Recently I received an inquiry from a student in Sweden on the status of soccer for females in the U.S.A. and how we got to the point of having so many girls playing soccer. The questions are ones that bring clarity for us too on our fortunate circumstance of having soccer being so well accepted by both boys and girls. Here are the questions and my replies.
What possibilities are there for a woman to be a good soccer player in the USA? In general I say the possibilities are good here for females to develop into good players. We have over 1.5 million girls playing soccer at the youth level. Their opportunities for a good club soccer environment are almost as good as the boys and in most cases just as good as what the boys have. The girls have every opportunity to play in high school and the chances of the girls playing in college is better than the chances for the boys and they are more likely to receive athletic scholarship money than the boys. On the other hand their chances to play at the semiprofessional or professional levels are not as good as for the men. The girls have the same chances to participate in the US Youth Soccer Olympic Development Program as do the boys.
Do men/boys have the same possibilities to be a good soccer player as girls/women, if not, what is the difference? The boys have good chances to become good players too. The opportunities at the club and high school level are as good as the ones for the girls and in some parts of the country the chances are better for the boys. It is at the college level that the girls have a better chance of a scholarship than the boys since colleges give more money for the female soccer teams than for the male ones. This is because the colleges put more money into the boys’ American football teams than anything else. While the boys may not have access to as much athletic scholarship money for soccer as do the girls there are in fact more teams at the college level for the boys, but not many more.
Are there youth teams, school teams, clubs where they can play? In US Youth Soccer we have 4500 clubs across the country. There are other youth soccer organizations so there may be as many as 7000 clubs in the country for youth soccer players, boys and girls. There are thousands of high school soccer teams (boys & girls) in the U.S.A. and there are hundreds of college soccer teams for men and women at several levels of competition.
Which leagues can women's/girls’ teams play in, in the USA? Most of the leagues are at the youth amateur level. At the semi-professional and professional levels there is the W-League.
Here is the link for their web site for more information: http://wleague.uslsoccer.com/index.html.

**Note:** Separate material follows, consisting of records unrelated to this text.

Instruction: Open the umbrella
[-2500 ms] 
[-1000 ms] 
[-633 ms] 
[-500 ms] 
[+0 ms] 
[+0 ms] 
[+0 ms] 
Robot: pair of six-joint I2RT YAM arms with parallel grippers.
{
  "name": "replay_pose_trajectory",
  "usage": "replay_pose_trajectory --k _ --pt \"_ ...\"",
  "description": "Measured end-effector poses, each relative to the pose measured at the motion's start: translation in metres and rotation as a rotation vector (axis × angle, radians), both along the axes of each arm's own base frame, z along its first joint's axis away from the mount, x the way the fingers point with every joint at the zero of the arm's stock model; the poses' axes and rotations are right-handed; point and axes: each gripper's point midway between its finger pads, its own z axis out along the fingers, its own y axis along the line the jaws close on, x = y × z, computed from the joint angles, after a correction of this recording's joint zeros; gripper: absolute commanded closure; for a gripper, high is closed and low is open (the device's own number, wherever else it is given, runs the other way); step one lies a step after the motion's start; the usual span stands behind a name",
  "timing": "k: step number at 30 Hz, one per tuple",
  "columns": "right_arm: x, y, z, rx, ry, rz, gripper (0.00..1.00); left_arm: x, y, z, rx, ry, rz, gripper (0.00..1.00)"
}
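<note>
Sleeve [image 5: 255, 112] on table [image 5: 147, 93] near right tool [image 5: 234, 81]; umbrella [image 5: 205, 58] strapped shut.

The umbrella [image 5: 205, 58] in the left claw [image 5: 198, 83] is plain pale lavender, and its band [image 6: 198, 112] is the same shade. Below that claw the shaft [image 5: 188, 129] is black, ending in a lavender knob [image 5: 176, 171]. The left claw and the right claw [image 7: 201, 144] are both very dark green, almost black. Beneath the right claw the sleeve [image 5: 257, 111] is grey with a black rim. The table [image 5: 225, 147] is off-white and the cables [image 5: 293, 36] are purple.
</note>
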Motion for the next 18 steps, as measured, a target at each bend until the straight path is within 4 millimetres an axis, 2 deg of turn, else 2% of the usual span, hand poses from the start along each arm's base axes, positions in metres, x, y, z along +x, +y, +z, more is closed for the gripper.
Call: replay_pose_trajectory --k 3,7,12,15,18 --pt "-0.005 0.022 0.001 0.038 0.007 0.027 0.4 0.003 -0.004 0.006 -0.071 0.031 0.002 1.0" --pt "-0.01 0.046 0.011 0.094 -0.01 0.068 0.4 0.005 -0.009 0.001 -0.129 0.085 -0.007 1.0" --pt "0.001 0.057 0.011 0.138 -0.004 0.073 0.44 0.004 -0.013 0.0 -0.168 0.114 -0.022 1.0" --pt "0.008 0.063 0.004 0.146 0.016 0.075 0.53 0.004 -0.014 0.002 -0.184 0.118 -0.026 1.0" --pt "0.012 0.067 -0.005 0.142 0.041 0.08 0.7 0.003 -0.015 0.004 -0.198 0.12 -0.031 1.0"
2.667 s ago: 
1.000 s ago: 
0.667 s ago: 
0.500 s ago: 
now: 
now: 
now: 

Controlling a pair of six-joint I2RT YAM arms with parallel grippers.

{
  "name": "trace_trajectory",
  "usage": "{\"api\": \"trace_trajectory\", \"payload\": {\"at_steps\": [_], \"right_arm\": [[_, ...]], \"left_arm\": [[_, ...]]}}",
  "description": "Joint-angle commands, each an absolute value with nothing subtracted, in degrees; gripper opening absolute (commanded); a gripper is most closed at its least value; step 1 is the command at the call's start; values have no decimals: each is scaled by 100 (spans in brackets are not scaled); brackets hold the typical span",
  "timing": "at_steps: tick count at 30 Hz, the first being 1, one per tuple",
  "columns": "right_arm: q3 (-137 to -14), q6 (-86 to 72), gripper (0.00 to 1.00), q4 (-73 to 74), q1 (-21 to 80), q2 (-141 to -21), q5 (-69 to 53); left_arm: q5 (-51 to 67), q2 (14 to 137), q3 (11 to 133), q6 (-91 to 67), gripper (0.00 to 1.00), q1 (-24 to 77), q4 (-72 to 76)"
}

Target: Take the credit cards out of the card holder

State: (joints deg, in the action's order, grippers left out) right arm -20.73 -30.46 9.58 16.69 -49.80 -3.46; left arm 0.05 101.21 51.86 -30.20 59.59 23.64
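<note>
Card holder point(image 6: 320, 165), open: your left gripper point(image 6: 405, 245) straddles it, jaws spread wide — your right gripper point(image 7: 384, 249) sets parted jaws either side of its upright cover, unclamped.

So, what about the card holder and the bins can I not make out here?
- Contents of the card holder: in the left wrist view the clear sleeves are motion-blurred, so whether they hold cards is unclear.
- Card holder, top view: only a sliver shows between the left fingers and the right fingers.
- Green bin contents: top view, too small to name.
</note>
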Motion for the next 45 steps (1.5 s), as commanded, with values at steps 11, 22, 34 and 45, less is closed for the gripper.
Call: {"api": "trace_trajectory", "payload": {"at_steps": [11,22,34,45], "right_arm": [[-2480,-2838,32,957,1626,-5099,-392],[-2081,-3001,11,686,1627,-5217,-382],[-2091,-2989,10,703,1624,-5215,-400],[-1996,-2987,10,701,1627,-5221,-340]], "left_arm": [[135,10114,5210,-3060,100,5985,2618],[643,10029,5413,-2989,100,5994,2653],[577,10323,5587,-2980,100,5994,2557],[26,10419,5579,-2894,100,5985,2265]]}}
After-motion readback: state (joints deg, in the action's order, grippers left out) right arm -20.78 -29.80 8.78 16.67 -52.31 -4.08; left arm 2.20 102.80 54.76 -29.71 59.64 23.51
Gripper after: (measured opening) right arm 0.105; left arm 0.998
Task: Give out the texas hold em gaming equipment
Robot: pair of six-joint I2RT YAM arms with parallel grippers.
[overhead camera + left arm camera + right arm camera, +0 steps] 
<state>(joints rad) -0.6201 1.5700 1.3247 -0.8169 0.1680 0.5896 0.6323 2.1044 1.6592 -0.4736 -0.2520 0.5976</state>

Are WUSA going to start again, in that case, when? There is a business plan that has the WUSA returning in 2008, but that is not yet confirmed.
Have you got any idea or knowledge why women soccer in the USA is so big, for example if you compare it to men's soccer or other countries women soccer?
Soccer is a big sport for women in the U.S.A. due to several factors. In 1972 the U.S. Congress passed Title IX. This law requires colleges and universities that receive any funds from the federal government to give equal opportunity and funding to female sports as they do to male sports. This occurred at a time that American society was also becoming more accepting of girls participation in sports. This also happened at a time when the ‘soccer boom’ occurred in this country. The ‘soccer boom’ was when interest in playing soccer exploded in the U.S.A. and the game moved into the mainstream of our society. Prior to 1970 the game was played here but predominately in ethic enclaves of German or English or Italian or Argentinean or Jamaican immigrants and so on.
So soccer sought out girls to play and that was different than the established sports of football, baseball and basketball who did not accept girls in their sport at first. Soccer was trying to grow so we invited everyone to play, male or female, good athlete or poor one. The girls who play soccer here today owe many thanks to the pioneering efforts of the girls and women of the 1970s and the 1980s.